TASK INSTRUCTIONS |
Before copying, remove every picture, and then repeat all entries below precisely as written.

DATA UNDER STUDY |

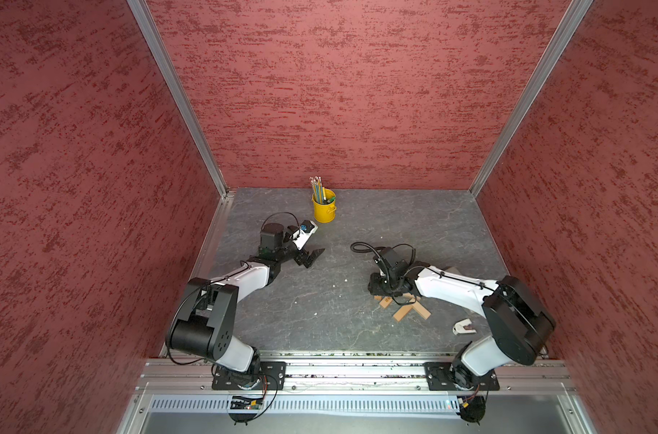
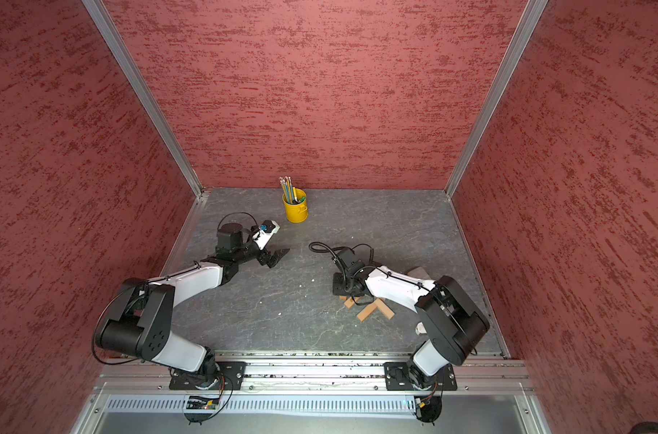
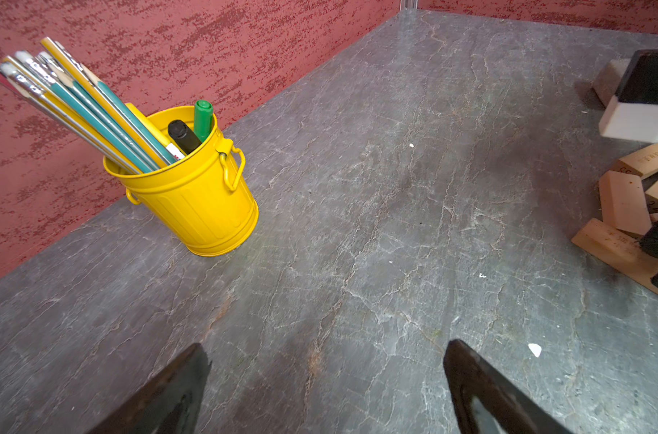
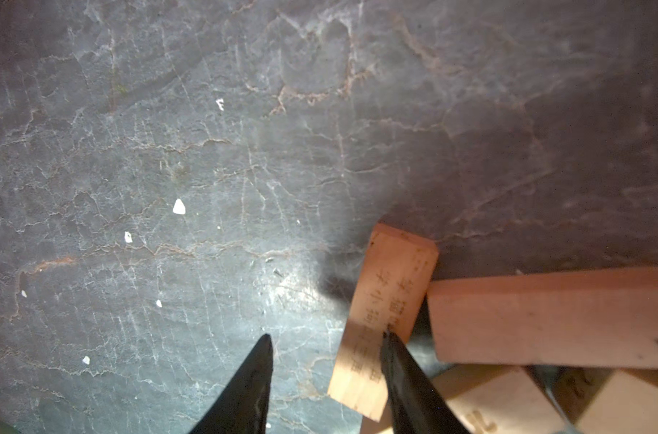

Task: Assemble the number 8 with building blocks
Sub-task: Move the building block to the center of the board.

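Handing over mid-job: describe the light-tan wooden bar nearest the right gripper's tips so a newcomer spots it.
On the grey stone-look tabletop, find the heap of light-tan wooden bars under the right gripper. The bar juts from the heap's edge beneath one black fingertip; unlike the plain bar beside it, its face carries rows of dark print.

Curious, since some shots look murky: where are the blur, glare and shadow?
Right wrist view: dim, a glare patch on the table, nearest building blocks blurred. Left wrist view: bright, the yellow bucket crisp, left end effector soft. Both top views: evenly lit.
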Tool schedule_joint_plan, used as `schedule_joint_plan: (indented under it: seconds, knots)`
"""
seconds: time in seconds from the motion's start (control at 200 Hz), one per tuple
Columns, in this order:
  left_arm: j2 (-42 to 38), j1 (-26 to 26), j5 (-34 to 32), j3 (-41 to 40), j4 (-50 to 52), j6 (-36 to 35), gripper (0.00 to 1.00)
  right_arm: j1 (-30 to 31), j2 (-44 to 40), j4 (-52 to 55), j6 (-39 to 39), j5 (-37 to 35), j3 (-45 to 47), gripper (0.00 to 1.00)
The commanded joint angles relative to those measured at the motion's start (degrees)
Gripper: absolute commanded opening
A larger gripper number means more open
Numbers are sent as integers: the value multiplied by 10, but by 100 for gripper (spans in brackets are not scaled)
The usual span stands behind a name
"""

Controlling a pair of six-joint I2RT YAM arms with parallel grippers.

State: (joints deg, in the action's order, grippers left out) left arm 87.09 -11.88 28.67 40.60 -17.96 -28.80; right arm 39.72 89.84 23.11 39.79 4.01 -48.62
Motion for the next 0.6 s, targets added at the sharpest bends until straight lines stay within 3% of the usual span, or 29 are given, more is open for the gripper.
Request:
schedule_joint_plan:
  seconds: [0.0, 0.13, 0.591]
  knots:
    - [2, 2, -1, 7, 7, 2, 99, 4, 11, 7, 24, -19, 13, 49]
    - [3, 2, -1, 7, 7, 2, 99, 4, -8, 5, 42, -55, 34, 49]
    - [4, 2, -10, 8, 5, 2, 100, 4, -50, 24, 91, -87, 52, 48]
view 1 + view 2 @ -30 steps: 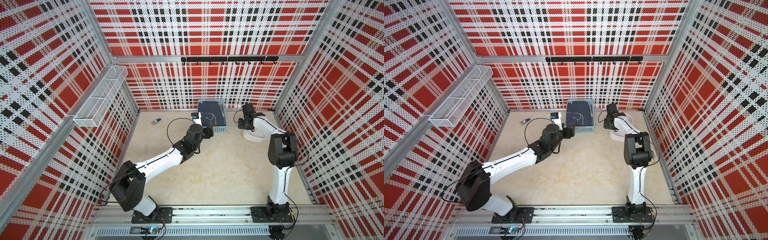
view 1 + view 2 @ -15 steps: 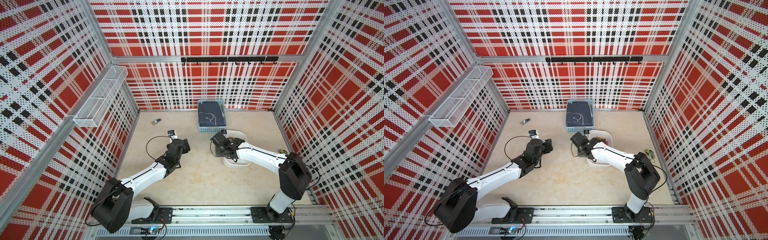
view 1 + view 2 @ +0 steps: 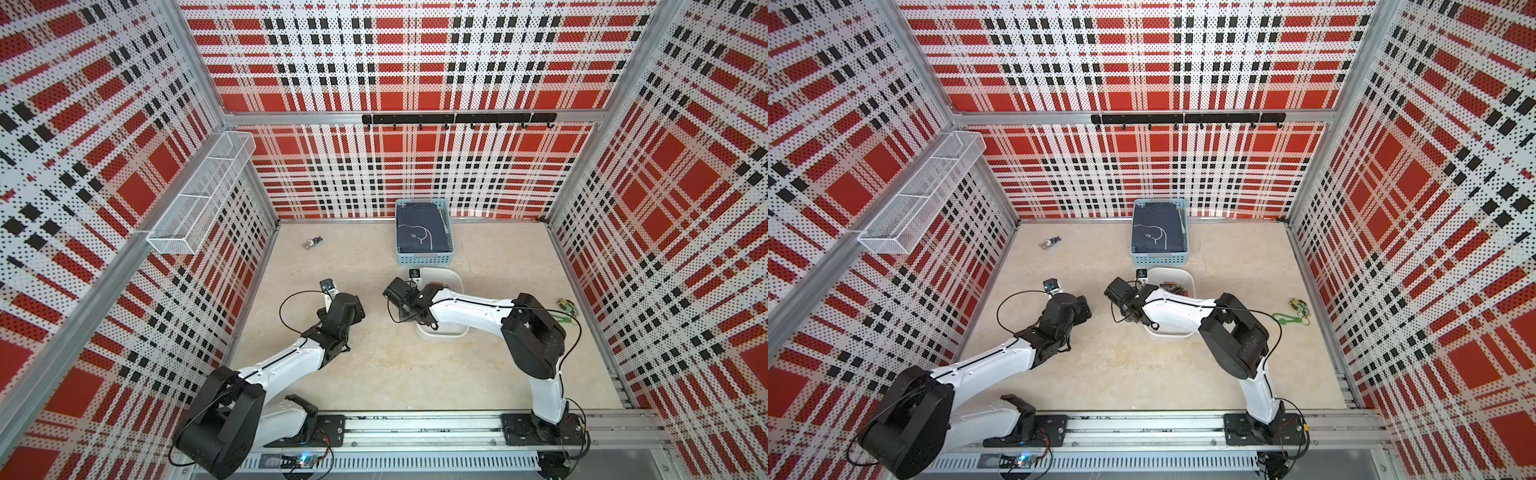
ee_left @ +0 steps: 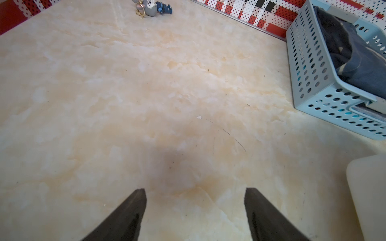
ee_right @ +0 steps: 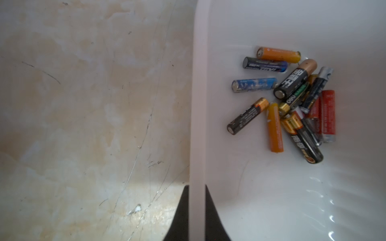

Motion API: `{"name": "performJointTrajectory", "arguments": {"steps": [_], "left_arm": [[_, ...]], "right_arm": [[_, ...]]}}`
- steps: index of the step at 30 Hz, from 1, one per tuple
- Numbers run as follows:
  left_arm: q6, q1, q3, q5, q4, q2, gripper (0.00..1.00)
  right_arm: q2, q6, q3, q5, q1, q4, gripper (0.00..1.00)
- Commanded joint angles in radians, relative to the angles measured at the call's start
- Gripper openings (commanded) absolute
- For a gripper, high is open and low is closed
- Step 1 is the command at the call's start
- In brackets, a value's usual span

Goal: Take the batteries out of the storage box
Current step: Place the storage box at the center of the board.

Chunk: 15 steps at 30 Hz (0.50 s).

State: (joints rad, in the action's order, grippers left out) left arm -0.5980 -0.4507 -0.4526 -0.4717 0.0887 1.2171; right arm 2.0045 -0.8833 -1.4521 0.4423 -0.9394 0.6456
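The shallow white plastic storage box (image 5: 196, 104) has slid over in front of the light blue holey basket (image 4: 309, 68), its rim clenched in the right pincer (image 5: 197, 187). Small colourful batteries (image 5: 292, 104) lie inside. The left pincer (image 4: 195, 190) is released.

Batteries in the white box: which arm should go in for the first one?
Probably left. The right end effector is shut on the rim of the storage box; the left end effector is open and empty over the table beside the box, free to reach the batteries.

Batteries (image 5: 292, 83) in the storage box (image 5: 197, 104), just before the basket (image 3: 424, 258)
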Motion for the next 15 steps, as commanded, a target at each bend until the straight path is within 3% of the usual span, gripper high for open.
{"name": "performJointTrajectory", "arguments": {"steps": [1, 3, 5, 8, 12, 15], "left_arm": [[-0.004, 0.007, 0.012, -0.01, 0.015, -0.013, 0.81], [-0.003, 0.006, 0.001, -0.004, 0.016, -0.014, 0.81], [-0.004, 0.007, -0.015, -0.006, 0.01, -0.015, 0.81], [0.003, 0.006, -0.049, -0.013, -0.011, -0.022, 0.8], [-0.001, 0.001, -0.107, -0.005, -0.046, -0.045, 0.78], [0.013, -0.057, -0.172, -0.008, -0.058, -0.059, 0.77]], "right_arm": [[0.009, 0.019, -0.053, 0.025, 0.001, -0.001, 0.1], [0.014, 0.028, -0.059, 0.021, 0.001, -0.008, 0.18], [0.007, 0.038, -0.058, 0.011, 0.001, -0.02, 0.4], [-0.024, 0.048, -0.053, -0.002, 0.001, -0.025, 0.58], [-0.124, 0.098, -0.027, -0.035, 0.001, -0.047, 0.59], [-0.264, 0.16, 0.016, -0.04, 0.009, -0.074, 0.56]]}}
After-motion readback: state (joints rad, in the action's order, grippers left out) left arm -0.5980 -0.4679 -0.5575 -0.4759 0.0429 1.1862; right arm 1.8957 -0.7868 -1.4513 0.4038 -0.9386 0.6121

RESULT BELOW |
Task: Assemble the number 8 with building blocks
Sub-task: Move the building block to the center of the board.

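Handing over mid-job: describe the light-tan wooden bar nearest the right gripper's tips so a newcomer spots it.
On the grey stone-look tabletop, find the heap of light-tan wooden bars under the right gripper. The bar juts from the heap's edge beneath one black fingertip; unlike the plain bar beside it, its face carries rows of dark print.

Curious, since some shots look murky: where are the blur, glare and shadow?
Right wrist view: dim, a glare patch on the table, nearest building blocks blurred. Left wrist view: bright, the yellow bucket crisp, left end effector soft. Both top views: evenly lit.
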Tool schedule_joint_plan, used as `schedule_joint_plan: (indented under it: seconds, knots)`
"""
seconds: time in seconds from the motion's start (control at 200 Hz), one per tuple
Columns, in this order:
  left_arm: j2 (-42 to 38), j1 (-26 to 26), j5 (-34 to 32), j3 (-41 to 40), j4 (-50 to 52), j6 (-36 to 35), gripper (0.00 to 1.00)
  right_arm: j1 (-30 to 31), j2 (-44 to 40), j4 (-52 to 55), j6 (-39 to 39), j5 (-37 to 35), j3 (-45 to 47), gripper (0.00 to 1.00)
The commanded joint angles relative to those measured at the motion's start (degrees)
Gripper: absolute commanded opening
A larger gripper number means more open
Numbers are sent as integers: the value multiplied by 10, but by 100 for gripper (spans in brackets are not scaled)
The usual span stands behind a name
"""

Controlling a pair of six-joint I2RT YAM arms with parallel grippers.

State: (joints deg, in the action's order, grippers left out) left arm 87.09 -11.88 28.67 40.60 -17.96 -28.80; right arm 39.72 89.84 23.11 39.79 4.01 -48.62
Motion for the next 0.6 s, targets added at the sharpest bends until straight lines stay within 3% of the usual span, or 29 are given, more is open for the gripper.
Request:
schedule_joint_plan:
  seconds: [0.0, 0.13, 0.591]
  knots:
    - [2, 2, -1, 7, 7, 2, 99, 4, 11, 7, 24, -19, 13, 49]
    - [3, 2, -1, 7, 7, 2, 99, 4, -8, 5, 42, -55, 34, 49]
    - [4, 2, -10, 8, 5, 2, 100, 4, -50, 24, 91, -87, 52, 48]
view 1 + view 2 @ -30 steps: 
view 1 + view 2 @ -15 steps: 
view 1 + view 2 @ +0 steps: 
ee_left @ +0 steps: 
ee_right @ +0 steps: 

Motion API: `{"name": "performJointTrajectory", "arguments": {"steps": [_], "left_arm": [[_, ...]], "right_arm": [[_, ...]]}}`
- steps: index of the step at 30 Hz, from 1, one per tuple
- Numbers run as follows:
  left_arm: q6, q1, q3, q5, q4, q2, gripper (0.00..1.00)
  right_arm: q2, q6, q3, q5, q1, q4, gripper (0.00..1.00)
- Commanded joint angles in radians, relative to the angles measured at the call's start
- Gripper openings (commanded) absolute
- For a gripper, high is open and low is closed
- Step 1 is the command at the call's start
- In brackets, a value's usual span

Goal: Take the batteries out of the storage box
Current step: Place the storage box at the center of the board.

Chunk: 15 steps at 30 Hz (0.50 s).

State: (joints rad, in the action's order, grippers left out) left arm -0.5980 -0.4507 -0.4526 -0.4717 0.0887 1.2171; right arm 2.0045 -0.8833 -1.4521 0.4423 -0.9394 0.6456
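The shallow white plastic storage box (image 5: 196, 104) has slid over in front of the light blue holey basket (image 4: 309, 68), its rim clenched in the right pincer (image 5: 197, 187). Small colourful batteries (image 5: 292, 104) lie inside. The left pincer (image 4: 195, 190) is released.

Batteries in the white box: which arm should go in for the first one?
Probably left. The right end effector is shut on the rim of the storage box; the left end effector is open and empty over the table beside the box, free to reach the batteries.

Batteries (image 5: 292, 83) in the storage box (image 5: 197, 104), just before the basket (image 3: 424, 258)
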Motion for the next 15 steps, as commanded, a target at each bend until the straight path is within 3% of the usual span, gripper high for open.
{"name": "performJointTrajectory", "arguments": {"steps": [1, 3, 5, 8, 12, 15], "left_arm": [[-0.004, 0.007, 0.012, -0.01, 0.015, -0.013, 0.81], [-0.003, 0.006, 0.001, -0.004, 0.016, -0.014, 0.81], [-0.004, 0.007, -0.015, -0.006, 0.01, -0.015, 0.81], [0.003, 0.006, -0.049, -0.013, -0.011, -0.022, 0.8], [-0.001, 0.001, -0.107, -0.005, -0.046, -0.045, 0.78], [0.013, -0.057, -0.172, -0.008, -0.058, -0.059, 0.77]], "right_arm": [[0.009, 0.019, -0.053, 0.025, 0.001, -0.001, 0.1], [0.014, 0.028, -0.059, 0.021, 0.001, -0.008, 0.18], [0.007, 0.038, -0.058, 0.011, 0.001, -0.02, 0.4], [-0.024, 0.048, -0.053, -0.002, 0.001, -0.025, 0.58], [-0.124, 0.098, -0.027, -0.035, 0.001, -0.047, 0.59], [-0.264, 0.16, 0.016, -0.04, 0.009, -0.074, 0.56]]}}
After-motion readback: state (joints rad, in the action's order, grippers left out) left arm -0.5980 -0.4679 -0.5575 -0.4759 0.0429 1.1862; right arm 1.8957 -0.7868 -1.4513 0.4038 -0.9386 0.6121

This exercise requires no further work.